In the above three matrices we have used a window size of one i.e we took one base (from Sequence-2) at a time and compared to the bases in Sequence-1.   The window size can be increased by taking two bases (of Sequence-2) at a time and comparing to bases in Sequence-1. This will reduce the noise in the picture. It will display only lines  and not individual dots which are alone. (See the matrix below)

  G C A A T C G C A G C C A C G T G C A
G *           *     *             *    
C   *           *       *           *  
A     *                                
A       *                              
T         *                            
C           *               *          
G *           *     *             *    
C   *           *       *           *  
A                 *       *            
C                     *                
C   *           *       *           *  
A                         *            
C           *               *          
G                             *        
T                               *      
G *           *     *             *    
C   *           *       *           *  
A                                      

 

The same matrix below with a window size of three. Please note the reduced noice.

 

 

  G C A A T C G C A G C C A C G T G C A
G *           *                   *    
C   *                                  
A     *                                
A       *                              
T         *                            
C           *                          
G *           *                   *    
C               *       *              
A                                      
C                     *                
C                       *              
A                         *            
C                           *          
G                             *        
T                               *      
G *           *                   *    
C   *           *       *           *  
A                                      

 

  G C A A T C G C A G C A A A A A A C A
G *           *     *                  
C   *       *   *     *             *  
A     * *         *     * * * * * *   *
A     * *         *     * * * * * *   *
T         *                            
C   *       *   *     *             *  
G *           *     *                  
C   *       *   *     *             *  
C   *       *   *     *             *  
C   *       *   *     *             *  
C   *       *   *     *             *  
C   *       *   *     *             *  
C   *       *   *     *             *  
C   *       *   *     *             *  
G *           *     *                  
T         *                            
G *       *         *                  
C   *       *   *     *             *  
A     * *         *     * * * * * *   *

 

In the above matrix you can see consecutive dots representing vertical or horizontal line. Actually horizontal lines represent tandem repeat in sequence-1 while vertical lines represent tandem repeats in sequence-2

 

What you have understood so far ?:

How to write the sequence to create the matrix and how to fill the matrix with different word sizes. You also understood  what diagonals, inverted diagonals, horizontal and vertical lines mean.

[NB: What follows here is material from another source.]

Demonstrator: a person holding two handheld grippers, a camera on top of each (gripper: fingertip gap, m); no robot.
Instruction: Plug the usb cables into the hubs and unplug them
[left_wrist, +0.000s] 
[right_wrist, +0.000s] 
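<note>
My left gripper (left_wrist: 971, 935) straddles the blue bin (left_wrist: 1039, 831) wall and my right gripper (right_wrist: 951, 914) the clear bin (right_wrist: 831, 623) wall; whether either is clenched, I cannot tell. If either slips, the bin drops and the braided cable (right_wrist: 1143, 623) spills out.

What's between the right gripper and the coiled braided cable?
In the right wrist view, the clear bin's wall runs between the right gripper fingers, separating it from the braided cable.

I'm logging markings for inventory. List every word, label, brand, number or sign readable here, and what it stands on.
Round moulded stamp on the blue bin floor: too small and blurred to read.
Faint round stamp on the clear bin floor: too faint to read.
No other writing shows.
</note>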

In the above matrices we took a window (number of bases from sequence-2) and slide it against the sequence-1. This is called as the sliding window. This concept is used in most sequence analysis methods. i.e we take a section of sequence of particular length (window size) and compare them to another sequence by sliding it against it.

Stringency of comparison:

As  biological sequences undergo variation, when we compare two sequences it is advisable to give scope for variation. Otherwise we end of mostly telling "the two sequences are different". Stringency is the level of identity required to put a dot for example when the window size is 4: 100 percent stringency means  all four bases have to match when we slide it against the second sequence; 75 % stringency means that we can enter a dot if three out of 4 bases in the window match; 50 percent stringency means that we enter a dot if two out of four bases match. This way we can find the relatedness among diverged sequence.